Statistical Hand Gesture Recognition System Using the Leap Motion Controller
Author | : Michael Dimartino |
Publisher | : |
Total Pages | : 44 |
Release | : 2016 |
ISBN-10 | : OCLC:1191854518 |
ISBN-13 | : |
Rating | : 4/5 ( Downloads) |
Download or read book Statistical Hand Gesture Recognition System Using the Leap Motion Controller written by Michael Dimartino and published by . This book was released on 2016 with total page 44 pages. Available in PDF, EPUB and Kindle. Book excerpt: As technology continues to improve, hand gesture recognition as a form of humancomputer interaction is becoming more and more feasible.

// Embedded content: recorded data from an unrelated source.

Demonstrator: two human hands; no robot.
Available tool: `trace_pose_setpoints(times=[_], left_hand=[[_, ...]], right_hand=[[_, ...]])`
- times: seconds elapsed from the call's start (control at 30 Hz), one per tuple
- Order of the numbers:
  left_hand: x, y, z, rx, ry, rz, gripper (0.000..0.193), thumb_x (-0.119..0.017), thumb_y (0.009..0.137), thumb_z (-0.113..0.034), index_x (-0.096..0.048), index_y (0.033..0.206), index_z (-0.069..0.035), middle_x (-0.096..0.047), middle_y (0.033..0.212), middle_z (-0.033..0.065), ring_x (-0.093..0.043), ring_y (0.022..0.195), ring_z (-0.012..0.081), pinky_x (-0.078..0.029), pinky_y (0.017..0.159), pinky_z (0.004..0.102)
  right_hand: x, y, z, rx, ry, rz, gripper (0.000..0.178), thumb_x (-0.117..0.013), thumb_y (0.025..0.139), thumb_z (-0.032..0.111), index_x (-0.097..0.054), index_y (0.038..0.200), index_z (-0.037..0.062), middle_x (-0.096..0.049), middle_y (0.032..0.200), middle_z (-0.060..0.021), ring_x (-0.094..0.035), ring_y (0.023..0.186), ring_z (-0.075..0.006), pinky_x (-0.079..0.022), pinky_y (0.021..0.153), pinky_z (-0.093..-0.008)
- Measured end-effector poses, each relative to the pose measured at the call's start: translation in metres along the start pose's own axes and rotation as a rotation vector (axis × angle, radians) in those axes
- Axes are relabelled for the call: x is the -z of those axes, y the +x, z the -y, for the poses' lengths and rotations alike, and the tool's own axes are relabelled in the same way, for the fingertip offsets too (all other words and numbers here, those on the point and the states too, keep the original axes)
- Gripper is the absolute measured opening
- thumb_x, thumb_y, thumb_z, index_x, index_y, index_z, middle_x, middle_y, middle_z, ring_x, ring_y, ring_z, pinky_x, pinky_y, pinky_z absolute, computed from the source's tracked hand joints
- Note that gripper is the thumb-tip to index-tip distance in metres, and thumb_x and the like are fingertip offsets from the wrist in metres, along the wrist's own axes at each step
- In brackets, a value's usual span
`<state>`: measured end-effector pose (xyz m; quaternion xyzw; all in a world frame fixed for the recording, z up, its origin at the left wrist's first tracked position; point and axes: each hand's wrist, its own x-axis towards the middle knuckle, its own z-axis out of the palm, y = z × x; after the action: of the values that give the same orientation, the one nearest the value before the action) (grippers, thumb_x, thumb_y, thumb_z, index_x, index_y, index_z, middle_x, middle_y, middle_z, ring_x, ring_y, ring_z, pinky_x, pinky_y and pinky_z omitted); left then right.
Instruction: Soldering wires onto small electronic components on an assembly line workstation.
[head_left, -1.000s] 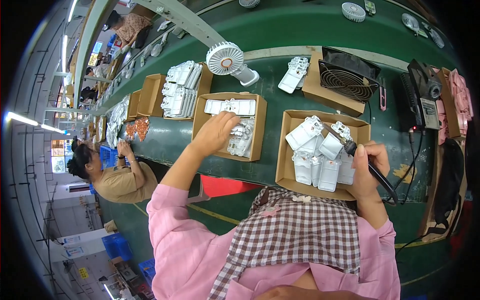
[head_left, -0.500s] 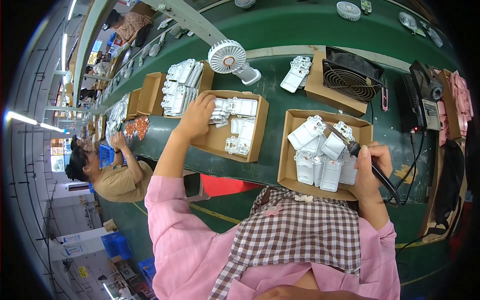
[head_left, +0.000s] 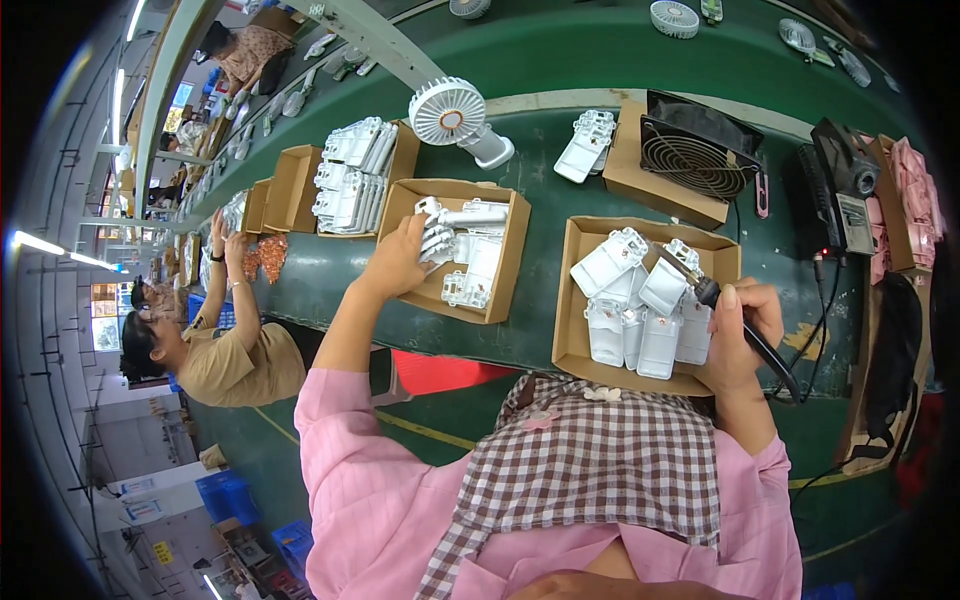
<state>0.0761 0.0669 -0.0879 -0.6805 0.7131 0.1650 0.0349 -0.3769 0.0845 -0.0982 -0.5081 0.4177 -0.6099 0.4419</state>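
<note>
My left hand (head_left: 393, 262) reaches into a cardboard box (head_left: 508, 262) at the centre, its fingers closed around a few white plastic housings (head_left: 437, 243). More white housings (head_left: 483, 262) lie in the same box. My right hand (head_left: 748, 335) grips a soldering iron (head_left: 709, 293) by its black handle. The iron's metal tip slants up and left, over white plastic housings (head_left: 660, 345) piled in a second cardboard box (head_left: 567, 340). Small reddish or copper spots show on several of those pieces. Whether the tip touches one of them, I cannot tell.
A white handheld fan (head_left: 450, 113) stands behind the boxes. Stacked housings (head_left: 350, 180) fill a box to the left. Rearward right are a black fan with a round grille (head_left: 697, 160) and a dark device with a cable (head_left: 825, 210). A co-worker (head_left: 235, 350) sits at left.
My left hand has shifted slightly down in the box and drawn housings up toward its near-left side. The right hand and iron keep their place. The co-worker's arms have risen.
</note>
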Motion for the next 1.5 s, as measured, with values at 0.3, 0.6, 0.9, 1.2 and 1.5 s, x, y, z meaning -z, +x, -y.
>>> trace_pose_setpoints(times=[0.3, 0.6, 0.9, 1.2, 1.5], left_hand=[[0.023, -0.040, -0.037, 0.260, -1.300, -0.207, 0.056, -0.073, 0.075, -0.005, -0.049, 0.125, 0.000, -0.064, 0.104, 0.0103, -0.066, 0.094, 0.0231, -0.053, 0.081, 0.0345], [-0.007, -0.013, -0.168, 0.003, -1.951, 0.025, 0.054, -0.074, 0.075, -0.007, -0.050, 0.123, -0.001, -0.065, 0.103, 0.0134, -0.068, 0.081, 0.0237, -0.058, 0.070, 0.0359], [-0.053, 0.036, -0.246, -0.059, -1.700, -0.160, 0.058, -0.076, 0.077, -0.001, -0.047, 0.127, 0.000, -0.063, 0.108, 0.0081, -0.063, 0.096, 0.0148, -0.052, 0.085, 0.0303], [-0.068, 0.041, -0.235, -0.031, -1.551, -0.170, 0.065, -0.082, 0.073, -0.009, -0.048, 0.127, 0.003, -0.059, 0.114, 0.0102, -0.061, 0.101, 0.0165, -0.051, 0.085, 0.0307], [-0.063, 0.039, -0.238, -0.064, -1.612, -0.157, 0.057, -0.080, 0.075, -0.005, -0.050, 0.123, 0.002, -0.064, 0.107, 0.0078, -0.062, 0.096, 0.0136, -0.052, 0.082, 0.0289]], right_hand=[[-0.001, 0.003, -0.001, 0.048, 0.043, 0.020, 0.014, -0.061, 0.092, 0.003, -0.049, 0.084, 0.0042, -0.053, 0.072, -0.0040, -0.046, 0.058, -0.0066, -0.037, 0.054, -0.0213], [0.001, -0.001, 0.000, 0.082, 0.156, -0.015, 0.012, -0.060, 0.091, 0.004, -0.048, 0.090, 0.0037, -0.054, 0.074, -0.0060, -0.049, 0.057, -0.0081, -0.042, 0.054, -0.0228], [-0.001, -0.010, 0.007, 0.187, -0.044, -0.009, 0.013, -0.066, 0.088, 0.002, -0.053, 0.091, 0.0002, -0.062, 0.080, -0.0095, -0.059, 0.067, -0.0094, -0.048, 0.060, -0.0233], [-0.006, -0.003, -0.001, 0.088, -0.155, -0.032, 0.015, -0.070, 0.087, 0.004, -0.056, 0.084, 0.0006, -0.063, 0.073, -0.0049, -0.056, 0.062, -0.0048, -0.045, 0.055, -0.0207], [-0.006, -0.002, -0.002, 0.093, -0.189, -0.013, 0.015, -0.071, 0.086, 0.005, -0.056, 0.083, 0.0010, -0.063, 0.073, -0.0053, -0.054, 0.061, -0.0046, -0.044, 0.054, -0.0207]])
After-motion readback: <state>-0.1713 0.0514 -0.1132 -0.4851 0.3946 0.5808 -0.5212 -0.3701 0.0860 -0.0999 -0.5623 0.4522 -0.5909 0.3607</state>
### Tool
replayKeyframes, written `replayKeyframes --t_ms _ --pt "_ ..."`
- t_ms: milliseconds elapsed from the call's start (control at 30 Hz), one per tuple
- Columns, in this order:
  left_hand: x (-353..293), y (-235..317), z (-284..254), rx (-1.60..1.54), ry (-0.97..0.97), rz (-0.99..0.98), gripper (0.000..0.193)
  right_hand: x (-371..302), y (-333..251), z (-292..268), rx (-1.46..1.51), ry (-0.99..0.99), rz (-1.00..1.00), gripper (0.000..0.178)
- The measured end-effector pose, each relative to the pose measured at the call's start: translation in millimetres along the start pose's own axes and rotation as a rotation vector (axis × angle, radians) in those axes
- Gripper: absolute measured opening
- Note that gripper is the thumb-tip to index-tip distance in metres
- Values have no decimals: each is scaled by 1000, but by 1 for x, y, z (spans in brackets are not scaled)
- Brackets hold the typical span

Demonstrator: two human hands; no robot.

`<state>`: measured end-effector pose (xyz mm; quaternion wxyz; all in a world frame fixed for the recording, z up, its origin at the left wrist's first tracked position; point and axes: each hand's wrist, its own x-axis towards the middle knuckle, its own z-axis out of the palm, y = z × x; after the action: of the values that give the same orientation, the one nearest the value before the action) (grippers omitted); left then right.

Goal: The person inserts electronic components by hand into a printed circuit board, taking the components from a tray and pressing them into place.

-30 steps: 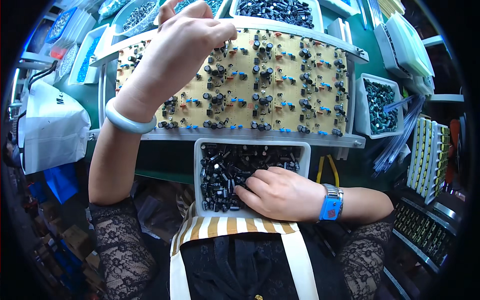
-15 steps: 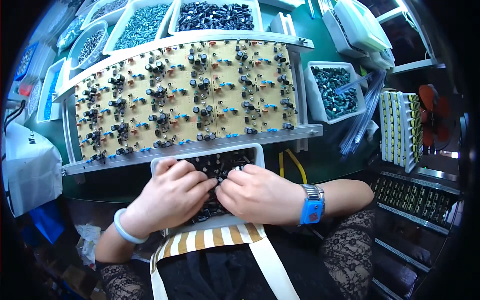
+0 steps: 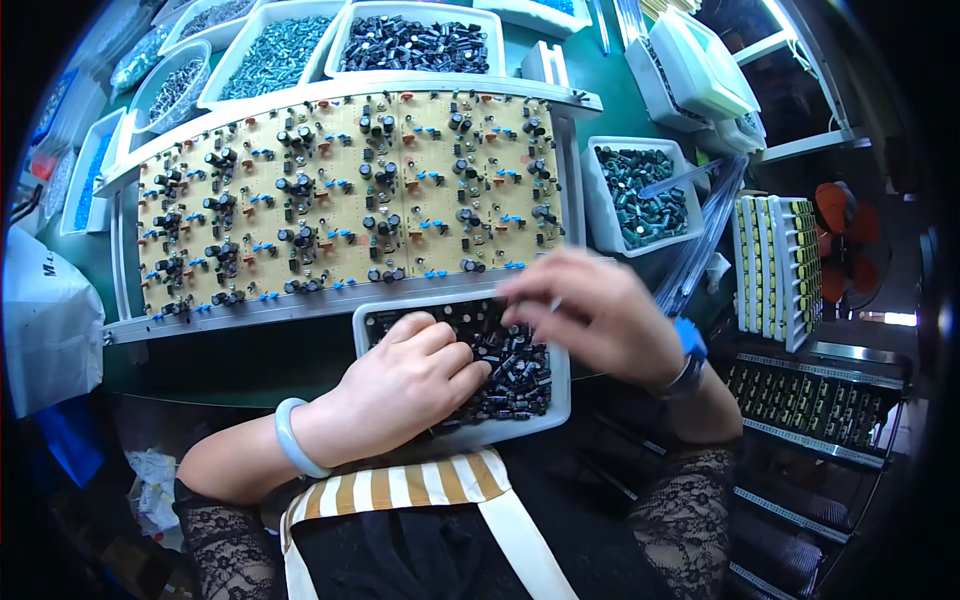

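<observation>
A white tray (image 3: 562, 402) filled with small black capacitors (image 3: 510, 388) is close in front of me. Over its left half, my left hand (image 3: 405, 378) has its fingers curled closed, and whatever they hold is hidden. My right hand (image 3: 590, 310), smeared by motion, is raised above the tray's far right corner, close to the near rail of the frame. Its thumb and fingers come together around a small pale-ended piece, too blurred to name. Beyond the tray, a metal frame (image 3: 250, 322) carries a tan circuit board panel (image 3: 345, 205) with many capacitors standing on it.
White bins of black capacitors (image 3: 415, 45) and green parts (image 3: 275, 60) stand behind the frame. To its right are a bin of dark green capacitors (image 3: 640, 200) and clear plastic tubes (image 3: 700, 245). A white rack with yellow parts (image 3: 775, 265) stands farther right.
My right hand has risen from the tray toward the board and moved right, away from my left hand. The tray has shifted right relative to the board. My left hand stays over it.
</observation>
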<state>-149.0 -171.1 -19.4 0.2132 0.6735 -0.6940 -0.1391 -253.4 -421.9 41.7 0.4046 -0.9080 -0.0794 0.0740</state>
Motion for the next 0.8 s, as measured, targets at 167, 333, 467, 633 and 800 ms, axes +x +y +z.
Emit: replayKeyframes --t_ms 167,333,467,633,800 --pt "16 -1 -7 -188 74 84 40 13 38 -36 281 403 110 28" --pt "30 -3 -11 -212 52 82 38 28 58 -63 -14 421 144 26" --pt "39 -3 -20 -169 -39 94 28 44 70 -74 -231 411 90 22" --pt "42 -4 -19 -140 -13 118 17 60 89 -83 -398 373 -22 20" --pt "42 -6 -22 -132 -4 102 15 67 94 -84 -394 326 -56 17"
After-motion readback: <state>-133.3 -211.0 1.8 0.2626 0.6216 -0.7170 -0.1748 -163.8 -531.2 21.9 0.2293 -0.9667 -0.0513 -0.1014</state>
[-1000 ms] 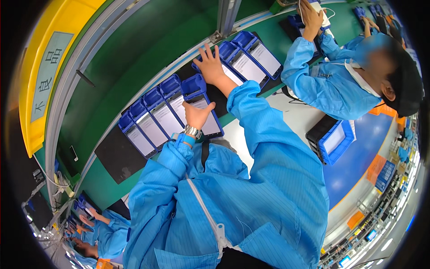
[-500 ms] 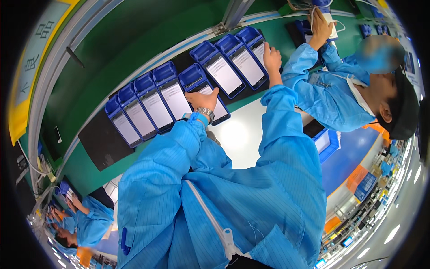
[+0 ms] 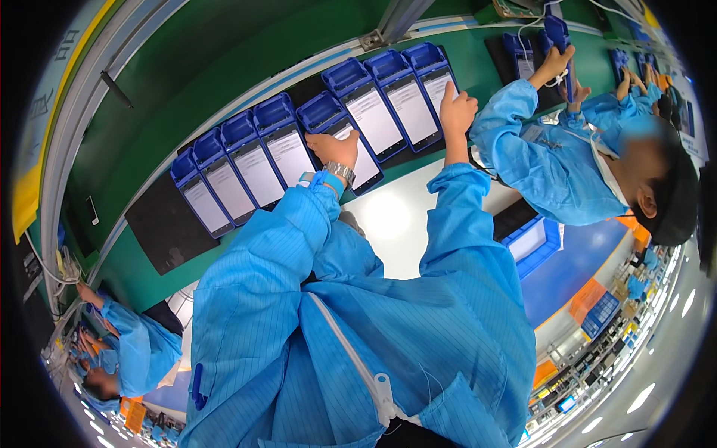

One such piece of technology, the Leap Motion Controller, provides 3D tracking data of the hands through an easy-to-use API. This thesis presents an application that uses Leap Motion tracking data to learn and recognize static and dynamic hand gestures. Gestures are recognized using statistical pattern recognition. Each gesture is defined by a set of features including fingertip positions, hand orientation, and movement. Given sufficient training data, the similarity between two gestures is measured by comparing each of their corresponding features. Two separate implementations are presented for dealing with the temporal aspect of dynamic gestures. Users are able to interact with the system using a convenient graphical user interface. The accuracy of the system was experimentally tested with the help of two separate test participants: one for the training phase and one for the recognition phase. All test gestures (both static and dynamic) were successfully recognized with minimal training data. In some cases, additional gestures were mistakenly recognized.